WORK TO COMPLETE: Your task is to repeat exactly the lines below between the line holding "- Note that" and the line holding "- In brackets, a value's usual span", inclusive, and only those.

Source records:
● ● ●
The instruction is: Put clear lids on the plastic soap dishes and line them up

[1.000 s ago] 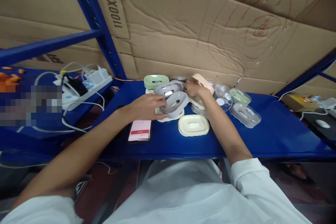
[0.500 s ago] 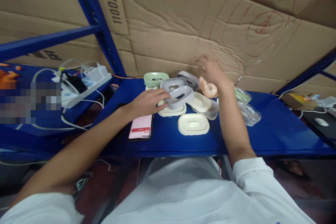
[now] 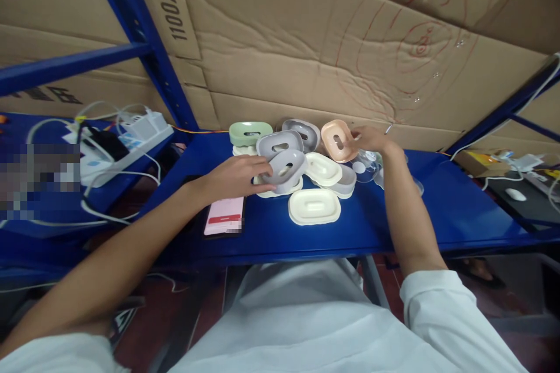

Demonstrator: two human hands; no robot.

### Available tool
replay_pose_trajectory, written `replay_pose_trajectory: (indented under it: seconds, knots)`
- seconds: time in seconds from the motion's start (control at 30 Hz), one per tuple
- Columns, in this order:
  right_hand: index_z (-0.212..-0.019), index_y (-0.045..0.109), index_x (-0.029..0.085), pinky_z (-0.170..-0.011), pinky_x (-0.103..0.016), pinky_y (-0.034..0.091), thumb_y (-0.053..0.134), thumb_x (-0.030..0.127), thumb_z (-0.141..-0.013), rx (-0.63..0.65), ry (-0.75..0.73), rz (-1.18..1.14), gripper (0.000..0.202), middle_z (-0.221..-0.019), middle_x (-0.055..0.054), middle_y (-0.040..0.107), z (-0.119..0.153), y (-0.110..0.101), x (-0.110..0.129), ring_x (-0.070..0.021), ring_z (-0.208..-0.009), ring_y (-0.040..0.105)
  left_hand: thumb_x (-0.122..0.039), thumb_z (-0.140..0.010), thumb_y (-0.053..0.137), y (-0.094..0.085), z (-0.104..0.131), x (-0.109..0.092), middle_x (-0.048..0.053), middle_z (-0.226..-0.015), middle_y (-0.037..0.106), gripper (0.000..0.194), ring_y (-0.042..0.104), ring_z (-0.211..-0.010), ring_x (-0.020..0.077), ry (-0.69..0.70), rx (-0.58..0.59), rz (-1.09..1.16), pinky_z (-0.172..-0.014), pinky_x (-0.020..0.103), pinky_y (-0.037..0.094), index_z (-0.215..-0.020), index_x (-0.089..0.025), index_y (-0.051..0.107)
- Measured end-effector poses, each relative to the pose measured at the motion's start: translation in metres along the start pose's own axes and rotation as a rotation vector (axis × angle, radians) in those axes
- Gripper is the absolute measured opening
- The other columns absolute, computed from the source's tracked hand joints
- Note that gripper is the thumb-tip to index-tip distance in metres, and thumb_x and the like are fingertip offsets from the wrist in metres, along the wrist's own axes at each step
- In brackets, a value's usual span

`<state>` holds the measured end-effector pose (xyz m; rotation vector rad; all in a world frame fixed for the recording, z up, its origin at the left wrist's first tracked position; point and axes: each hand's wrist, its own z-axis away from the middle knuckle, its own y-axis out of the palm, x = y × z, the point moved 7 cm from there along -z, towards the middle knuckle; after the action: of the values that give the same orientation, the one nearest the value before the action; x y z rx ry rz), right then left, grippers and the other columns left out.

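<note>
My left hand (image 3: 236, 178) grips the left end of a grey soap dish (image 3: 286, 170), fingers on its rim and thumb below. That dish is tilted and overlaps another grey soap dish (image 3: 280, 144) behind it. At the back, my right hand (image 3: 370, 139) has its fingertips on the right edge of a peach soap dish (image 3: 336, 143), which leans with its hollow towards me. Cream oval trays (image 3: 324, 169) lie between my hands, and a single cream tray (image 3: 314, 206) rests nearer the front. A green soap dish (image 3: 250, 134) sits at the back left.
A phone (image 3: 224, 215) with a lit screen lies left of the trays on the blue table (image 3: 271, 236). Clear plastic pieces (image 3: 365, 166) lie partly under my right forearm. Cardboard (image 3: 280, 41) walls the back. Power strips and cables (image 3: 126, 145) fill the left side.
My right hand has come down from above the peach soap dish to its right edge, and the dish now stands more upright. My left hand stays on the grey dish. The view has shifted slightly.
</note>
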<state>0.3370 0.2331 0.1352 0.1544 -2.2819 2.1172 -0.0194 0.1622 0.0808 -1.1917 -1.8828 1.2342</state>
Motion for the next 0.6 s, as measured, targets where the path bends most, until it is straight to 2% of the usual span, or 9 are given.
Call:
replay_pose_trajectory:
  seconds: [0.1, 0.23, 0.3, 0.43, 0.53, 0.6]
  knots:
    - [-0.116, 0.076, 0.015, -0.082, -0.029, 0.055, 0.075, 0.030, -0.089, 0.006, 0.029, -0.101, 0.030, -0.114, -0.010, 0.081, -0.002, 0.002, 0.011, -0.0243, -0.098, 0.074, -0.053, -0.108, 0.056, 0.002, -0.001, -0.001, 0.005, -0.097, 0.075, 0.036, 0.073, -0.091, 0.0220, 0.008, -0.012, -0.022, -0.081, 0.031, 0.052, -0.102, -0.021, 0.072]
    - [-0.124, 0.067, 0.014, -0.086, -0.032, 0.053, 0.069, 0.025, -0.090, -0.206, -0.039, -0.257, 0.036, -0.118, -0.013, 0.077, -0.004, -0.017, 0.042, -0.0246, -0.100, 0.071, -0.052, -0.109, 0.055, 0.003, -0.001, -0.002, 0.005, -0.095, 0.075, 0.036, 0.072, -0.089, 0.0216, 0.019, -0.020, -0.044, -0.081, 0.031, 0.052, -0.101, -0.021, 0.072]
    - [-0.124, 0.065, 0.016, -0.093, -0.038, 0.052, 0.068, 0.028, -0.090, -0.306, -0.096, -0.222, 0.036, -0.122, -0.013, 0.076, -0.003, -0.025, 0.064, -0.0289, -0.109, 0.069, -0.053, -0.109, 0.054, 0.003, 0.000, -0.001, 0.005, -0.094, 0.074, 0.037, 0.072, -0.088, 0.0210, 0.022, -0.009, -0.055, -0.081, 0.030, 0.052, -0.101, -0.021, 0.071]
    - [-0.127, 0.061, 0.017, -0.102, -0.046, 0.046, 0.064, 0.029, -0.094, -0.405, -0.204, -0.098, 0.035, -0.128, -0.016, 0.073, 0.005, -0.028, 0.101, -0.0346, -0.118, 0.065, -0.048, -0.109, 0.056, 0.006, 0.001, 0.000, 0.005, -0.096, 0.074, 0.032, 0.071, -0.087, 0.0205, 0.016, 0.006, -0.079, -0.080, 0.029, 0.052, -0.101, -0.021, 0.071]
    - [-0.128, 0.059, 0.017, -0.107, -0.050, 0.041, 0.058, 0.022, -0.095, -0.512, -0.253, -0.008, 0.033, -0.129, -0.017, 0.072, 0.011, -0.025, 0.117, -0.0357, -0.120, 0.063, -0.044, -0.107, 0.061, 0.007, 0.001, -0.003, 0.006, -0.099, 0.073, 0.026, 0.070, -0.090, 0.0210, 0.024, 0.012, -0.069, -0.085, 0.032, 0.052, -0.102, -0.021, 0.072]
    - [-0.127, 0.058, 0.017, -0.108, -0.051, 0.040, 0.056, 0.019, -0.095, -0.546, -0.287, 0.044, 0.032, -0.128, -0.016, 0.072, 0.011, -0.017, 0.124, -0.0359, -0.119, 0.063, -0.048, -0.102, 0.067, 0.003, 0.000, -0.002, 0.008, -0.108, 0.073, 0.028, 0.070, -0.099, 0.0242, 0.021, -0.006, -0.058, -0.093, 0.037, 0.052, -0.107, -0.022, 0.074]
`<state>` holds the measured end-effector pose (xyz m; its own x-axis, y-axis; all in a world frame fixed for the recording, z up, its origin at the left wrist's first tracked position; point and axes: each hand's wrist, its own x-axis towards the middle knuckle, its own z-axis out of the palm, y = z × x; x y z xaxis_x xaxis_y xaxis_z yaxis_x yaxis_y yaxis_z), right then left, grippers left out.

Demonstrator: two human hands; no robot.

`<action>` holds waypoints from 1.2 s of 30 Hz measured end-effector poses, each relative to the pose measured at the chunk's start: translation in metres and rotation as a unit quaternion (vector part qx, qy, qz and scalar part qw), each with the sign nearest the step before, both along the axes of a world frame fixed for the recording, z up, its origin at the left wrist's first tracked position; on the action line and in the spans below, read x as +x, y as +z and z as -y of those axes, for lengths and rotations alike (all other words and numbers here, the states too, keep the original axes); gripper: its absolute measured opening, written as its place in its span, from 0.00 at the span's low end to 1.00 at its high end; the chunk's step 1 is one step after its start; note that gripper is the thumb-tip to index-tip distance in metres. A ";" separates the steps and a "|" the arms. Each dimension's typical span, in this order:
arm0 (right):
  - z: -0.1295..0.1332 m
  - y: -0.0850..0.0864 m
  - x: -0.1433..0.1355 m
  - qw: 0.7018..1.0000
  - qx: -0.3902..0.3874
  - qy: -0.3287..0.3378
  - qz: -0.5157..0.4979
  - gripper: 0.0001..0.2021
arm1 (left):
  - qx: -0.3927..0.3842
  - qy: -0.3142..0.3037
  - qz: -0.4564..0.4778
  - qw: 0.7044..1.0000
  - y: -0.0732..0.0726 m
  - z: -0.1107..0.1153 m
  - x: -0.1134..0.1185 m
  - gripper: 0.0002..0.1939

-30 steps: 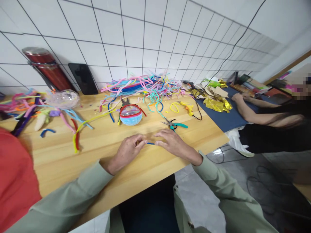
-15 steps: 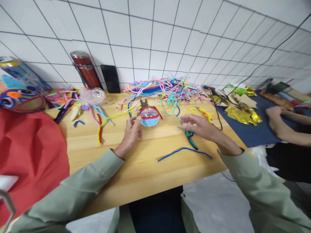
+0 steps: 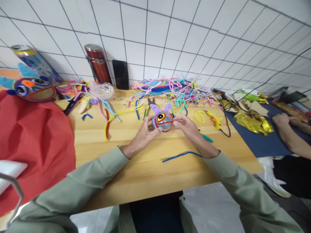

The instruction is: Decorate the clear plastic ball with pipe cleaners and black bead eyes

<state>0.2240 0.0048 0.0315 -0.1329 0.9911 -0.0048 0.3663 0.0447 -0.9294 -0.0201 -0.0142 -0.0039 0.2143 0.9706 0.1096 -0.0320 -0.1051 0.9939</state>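
A clear round ball (image 3: 166,124) with red bands, a yellow-rimmed black eye and two purple ears is held upright over the wooden table. My left hand (image 3: 145,133) grips its left side, the thumb on the lower front. On its right edge, the fingers of my right hand (image 3: 188,127) are pinched. Behind the ball lie pliers (image 3: 152,103), open, with green and yellow handles. The teal-handled cutters (image 3: 207,138) are mostly hidden under my right forearm. A blue pipe cleaner (image 3: 181,156) lies nearer the front edge.
A heap of coloured pipe cleaners (image 3: 167,86) lies along the wall. At left are a red flask (image 3: 99,68), a black phone (image 3: 120,75), a clear shell (image 3: 103,90) and red cloth (image 3: 36,139). A yellow glue gun (image 3: 215,120) and another person's hands (image 3: 283,120) are at right.
The ball has been turned and raised, so its eye and purple ears now show. My right hand has moved from above the cutters to the ball, and my left hand has closed on it.
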 end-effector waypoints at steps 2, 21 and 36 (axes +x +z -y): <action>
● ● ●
OUTPUT BELOW:
- Note that gripper is the thumb-tip to index-tip distance in metres, and thumb_x and the like are fingertip offsets from the wrist in metres, along the wrist's own axes at each step
- In brackets, a value's usual span

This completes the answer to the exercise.